— Work to complete —
Copy out exactly the lines from the first line of the material below through the line containing "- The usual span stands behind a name", and nothing beyond them.

— Raw data —
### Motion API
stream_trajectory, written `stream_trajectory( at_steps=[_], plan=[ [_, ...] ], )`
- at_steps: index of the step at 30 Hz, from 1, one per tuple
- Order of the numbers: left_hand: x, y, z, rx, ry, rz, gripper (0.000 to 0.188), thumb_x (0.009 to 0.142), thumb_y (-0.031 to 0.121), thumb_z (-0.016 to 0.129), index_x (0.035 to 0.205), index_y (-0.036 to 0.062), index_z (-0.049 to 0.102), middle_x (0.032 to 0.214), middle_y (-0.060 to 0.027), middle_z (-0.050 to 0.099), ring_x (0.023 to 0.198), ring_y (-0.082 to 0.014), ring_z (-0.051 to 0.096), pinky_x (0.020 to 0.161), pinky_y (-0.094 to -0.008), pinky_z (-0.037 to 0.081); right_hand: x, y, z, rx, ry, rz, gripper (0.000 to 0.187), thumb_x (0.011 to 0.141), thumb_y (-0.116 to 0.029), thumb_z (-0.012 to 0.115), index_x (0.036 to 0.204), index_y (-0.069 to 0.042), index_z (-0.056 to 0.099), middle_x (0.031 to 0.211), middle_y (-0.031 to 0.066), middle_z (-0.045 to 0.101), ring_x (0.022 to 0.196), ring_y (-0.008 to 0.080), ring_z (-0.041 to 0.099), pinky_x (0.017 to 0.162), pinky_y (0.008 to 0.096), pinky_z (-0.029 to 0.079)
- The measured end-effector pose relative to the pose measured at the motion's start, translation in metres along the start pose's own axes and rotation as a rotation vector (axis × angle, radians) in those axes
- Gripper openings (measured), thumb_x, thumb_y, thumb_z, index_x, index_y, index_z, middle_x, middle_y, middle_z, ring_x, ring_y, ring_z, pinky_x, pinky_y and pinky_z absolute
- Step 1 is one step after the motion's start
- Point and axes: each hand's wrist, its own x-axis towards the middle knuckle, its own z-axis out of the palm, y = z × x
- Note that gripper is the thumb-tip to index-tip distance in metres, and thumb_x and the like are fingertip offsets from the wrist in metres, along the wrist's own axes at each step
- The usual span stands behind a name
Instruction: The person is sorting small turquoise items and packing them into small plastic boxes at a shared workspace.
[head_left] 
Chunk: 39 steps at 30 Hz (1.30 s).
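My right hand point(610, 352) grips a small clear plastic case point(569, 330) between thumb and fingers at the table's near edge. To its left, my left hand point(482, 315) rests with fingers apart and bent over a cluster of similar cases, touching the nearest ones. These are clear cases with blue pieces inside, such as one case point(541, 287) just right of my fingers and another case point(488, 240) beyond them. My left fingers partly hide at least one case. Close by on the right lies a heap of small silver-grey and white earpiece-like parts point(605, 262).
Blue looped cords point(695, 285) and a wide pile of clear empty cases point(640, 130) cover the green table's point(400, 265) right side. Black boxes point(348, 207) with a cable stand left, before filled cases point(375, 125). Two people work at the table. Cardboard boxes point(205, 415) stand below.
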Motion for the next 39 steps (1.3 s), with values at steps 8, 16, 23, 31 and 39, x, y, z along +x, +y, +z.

— Expected answer —
### Motion API
stream_trajectory, written `stream_trajectory( at_steps=[_], plan=[ [_, ...] ], )`
- at_steps: index of the step at 30 Hz, from 1, one per tuple
- Order of the numbers: left_hand: x, y, z, rx, ry, rz, gripper (0.000 to 0.188), thumb_x (0.009 to 0.142), thumb_y (-0.031 to 0.121), thumb_z (-0.016 to 0.129), index_x (0.035 to 0.205), index_y (-0.036 to 0.062), index_z (-0.049 to 0.102), middle_x (0.032 to 0.214), middle_y (-0.060 to 0.027), middle_z (-0.050 to 0.099), ring_x (0.023 to 0.198), ring_y (-0.082 to 0.014), ring_z (-0.051 to 0.096), pinky_x (0.020 to 0.161), pinky_y (-0.094 to -0.008), pinky_z (-0.037 to 0.081); right_hand: x, y, z, rx, ry, rz, gripper (0.000 to 0.187), thumb_x (0.011 to 0.141), thumb_y (-0.116 to 0.029), thumb_z (-0.012 to 0.115), index_x (0.036 to 0.204), index_y (-0.069 to 0.042), index_z (-0.056 to 0.099), middle_x (0.031 to 0.211), middle_y (-0.031 to 0.066), middle_z (-0.045 to 0.101), ring_x (0.022 to 0.196), ring_y (-0.008 to 0.080), ring_z (-0.041 to 0.099), pinky_x (0.017 to 0.162), pinky_y (0.008 to 0.096), pinky_z (-0.029 to 0.079)
- The measured end-effector pose relative to the pose measured at the motion's start, translation in metres along the start pose's own axes and rotation as a rotation vector (axis × angle, radians) in those axes
- Gripper openings (measured), thumb_x, thumb_y, thumb_z, index_x, index_y, index_z, middle_x, middle_y, middle_z, ring_x, ring_y, ring_z, pinky_x, pinky_y and pinky_z absolute
- Step 1 is one step after the motion's start
- Point and axes: each hand's wrist, its own x-axis towards the middle knuckle, its own z-axis out of the palm, y = z × x
- Note that gripper is the thumb-tip to index-tip distance in metres, and thumb_x and the like are fingertip offsets from the wrist in metres, along the wrist's own axes at each step
- The usual span stands behind a name

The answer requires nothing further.